Organisé par la fondation Heinrich Böll, l’événement Crises trigger creativity: arts and politics in Lebanon se veut comme un rappel de l’importance de l’art dans les moments de crise.
Les déchets sont toujours dans les rues, les poubelles jonchées et quand les bennes sont ramassées, nos saletés sont déposées dans des endroits où elles sont nuisibles à notre santé, avec l’hiver et les pluies qui sont là, la situation ne fait que se dégrader. Et, pourtant, rien n’est encore fait! Et les manifestations se poursuivent, avec moins d’ampleur peut-être, sûrement, lassitude, désespoir, bras baissés… il ne s’agit pas là de se prêter à un mouvement d’analyse ou de nationalisme, ou même de politique, mais de rendre hommage à l’esprit créatif qui a animé les manifestations qui ont récemment eu lieu au centre-ville, à Riad el-Solh.
C’est l’intention de la fondation Heinrich Böll qui a organisé, le vendredi 4 décembre, à Hamra, dans l’immeuble Assaf, l’événement Crises trigger creativity: arts and politics in Lebanon, qui s’est déroulé en deux temps, une exposition et une table ronde. «Parce que Heinrich Böll est une association politique, on a senti le besoin de faire quelque chose par rapport aux manifestations au Liban, explique Ariane Langlois, directrice du programme culturel au sein de l’organisation. On ne peut pas prendre une position pour ou contre, on voulait être neutre». Place donc à l’art, à l’expression artistique engagée. Comme son nom l’indique, cet événement vise à montrer l’importance que revêt l’art dans les moments de crise.
Quand l’image s’exprime
L’art sous toutes ses formes, peinture, dessin, musique, photographie, théâtre, montage… purement artistique, sarcastique, engagé, politique, ironique, critique forcément, toujours… Lors des manifestations civiles, place Riad el-Solh, les réseaux sociaux ont été presque inondés d’images en tous genres que nous avons tous eu l’occasion de voir. Peut-être pas tous, peut-être pas toutes les images, peut-être pas ceux qui ne sont pas dans le domaine de l’art. C’est en pensant à eux, à ceux qui ne travaillent pas dans ce domaine qu’Ariane Langlois s’est décidée à monter cet événement pour rappeler, si besoin est, le rôle des artistes durant les manifestations, pour rendre un hommage à ces artistes qui y ont contribué. Ashekman, Al Rahel al-kabir (The great departed), Fourate Chahal, Raed Charaf, Cynthia Choucair, Sabine Choucair, Ibrahim Dirani, Ivan Debs, Philippe Farhat, Rafik Majzoub, Tania Saleh, Jana Traboulsi, Fouad Yammine, Zoukak…
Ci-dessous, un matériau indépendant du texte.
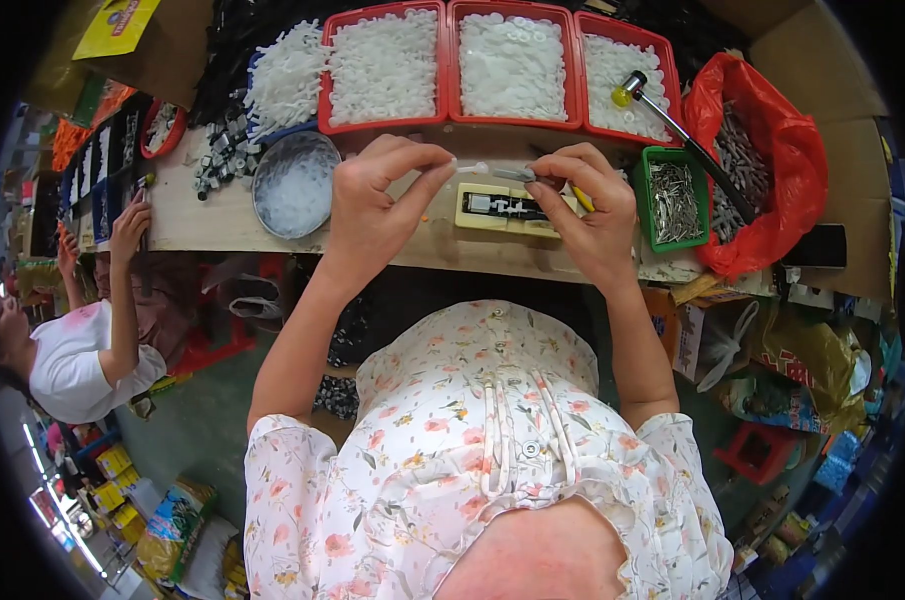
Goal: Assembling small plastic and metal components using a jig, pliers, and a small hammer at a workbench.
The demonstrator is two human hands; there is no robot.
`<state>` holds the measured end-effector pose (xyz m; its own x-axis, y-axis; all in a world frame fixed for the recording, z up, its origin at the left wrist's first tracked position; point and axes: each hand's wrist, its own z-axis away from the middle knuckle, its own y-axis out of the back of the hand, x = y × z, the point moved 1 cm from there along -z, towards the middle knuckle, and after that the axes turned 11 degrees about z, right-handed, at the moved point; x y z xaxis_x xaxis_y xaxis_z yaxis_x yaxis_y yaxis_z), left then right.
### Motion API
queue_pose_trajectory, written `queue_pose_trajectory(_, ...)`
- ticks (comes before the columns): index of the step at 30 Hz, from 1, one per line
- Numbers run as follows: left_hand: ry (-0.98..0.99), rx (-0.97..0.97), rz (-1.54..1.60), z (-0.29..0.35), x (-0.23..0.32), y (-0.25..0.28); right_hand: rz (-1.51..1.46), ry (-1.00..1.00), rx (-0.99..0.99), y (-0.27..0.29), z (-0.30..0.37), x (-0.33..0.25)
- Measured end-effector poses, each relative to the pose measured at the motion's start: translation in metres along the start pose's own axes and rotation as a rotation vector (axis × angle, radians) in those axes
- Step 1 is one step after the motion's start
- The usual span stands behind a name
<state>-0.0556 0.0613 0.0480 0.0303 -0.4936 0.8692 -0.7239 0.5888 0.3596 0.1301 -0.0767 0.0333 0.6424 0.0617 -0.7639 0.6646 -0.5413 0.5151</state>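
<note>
My left hand (pixel 383 195) is closed in a pinch on a small white plastic part (pixel 473 168). Facing it, my right hand (pixel 595 205) pinches a slim grey metal piece (pixel 516 174), its tip near the white part; whether the two touch I cannot tell. Just below them lies a cream block fixture (pixel 468 219) with a black and white assembly set in its recess. The fingers of my right hand hang over the fixture's right end. Something yellow (pixel 582 198) shows beside that hand, mostly hidden.
Red bins (pixel 385 126) of white plastic parts line the back. A metal bowl (pixel 318 226) stands left. On the right are a green basket (pixel 679 245) of metal pieces, a red bag (pixel 805 175) and a hammer (pixel 663 118). A co-worker (pixel 83 355) sits at far left.
</note>
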Motion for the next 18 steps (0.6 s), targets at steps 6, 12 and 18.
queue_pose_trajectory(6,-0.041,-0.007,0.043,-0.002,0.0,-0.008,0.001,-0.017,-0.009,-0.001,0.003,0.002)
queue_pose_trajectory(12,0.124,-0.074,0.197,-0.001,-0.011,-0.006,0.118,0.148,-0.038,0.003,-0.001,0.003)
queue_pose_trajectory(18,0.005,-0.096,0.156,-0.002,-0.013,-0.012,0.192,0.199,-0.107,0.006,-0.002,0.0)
De la crise des déchets à toutes les carences sociales du quotidien dont souffrent les Libanais, du «face-à-face» entre les manifestants et les forces de l’ordre jusqu’au mur de blocs de béton, ce «mur de la honte», qui a été érigé de part en part et enlevé en moins de 24 heures, le temps nécessaire pour être recouvert de graffitis, des vidéos de parodie sur l’attraction touristique des poubelles amoncelées jusqu’à la dénonciation d’un système politique communautaire corrompu dans sa totalité, comme en témoigne notamment la magnifique chanson Kelloun ya3né kelloun d’Al Rahel al-kabir, devenue en l’espace de quelques clics sur la Toile, l’emblème d’un nouvel hymne. Une perception de renouveau, d’audace, d’authenticité de citoyens lambda qui recherchent une appartenance dans ce qui ne leur a jamais appartenu, mais qui leur revient de droit, les germes d’un nouveau patriotisme qui se mettrait en place, dépoussiéré, démilitarisé, décommunautarisé, libre enfin.
Voulu comme un événement instantané, un «seul coup», («one shot»), et non dans une optique de rétrospective puisque le mouvement de manifestation est toujours en cours, comme l’explique encore Ariane Langlois, cet hommage, décliné en exposition, a été suivi d’un débat qui a regroupé certaines des figures majeures des manifestations: Charbel Nahas, Lucien Bourjeily, Ghida Frangieh, Muneira Hoballal et Jad Chaaban. Les panélistes se sont notamment interrogés sur un certain nombre de questions que le mouvement de revendication civile: les artistes ont-ils commencé à exprimer leur colère politique à travers des graffitis, chansons, performances et poésie? Cette forme d’expression vise-t-elle à diffuser des messages politiques ou à imposer des demandes politiques? Comment le public perçoit-il la situation? Cette activité artistique influe-t-elle positivement sur les démonstrations ou octroie-t-elle seulement un moment de gloire à certains artistes?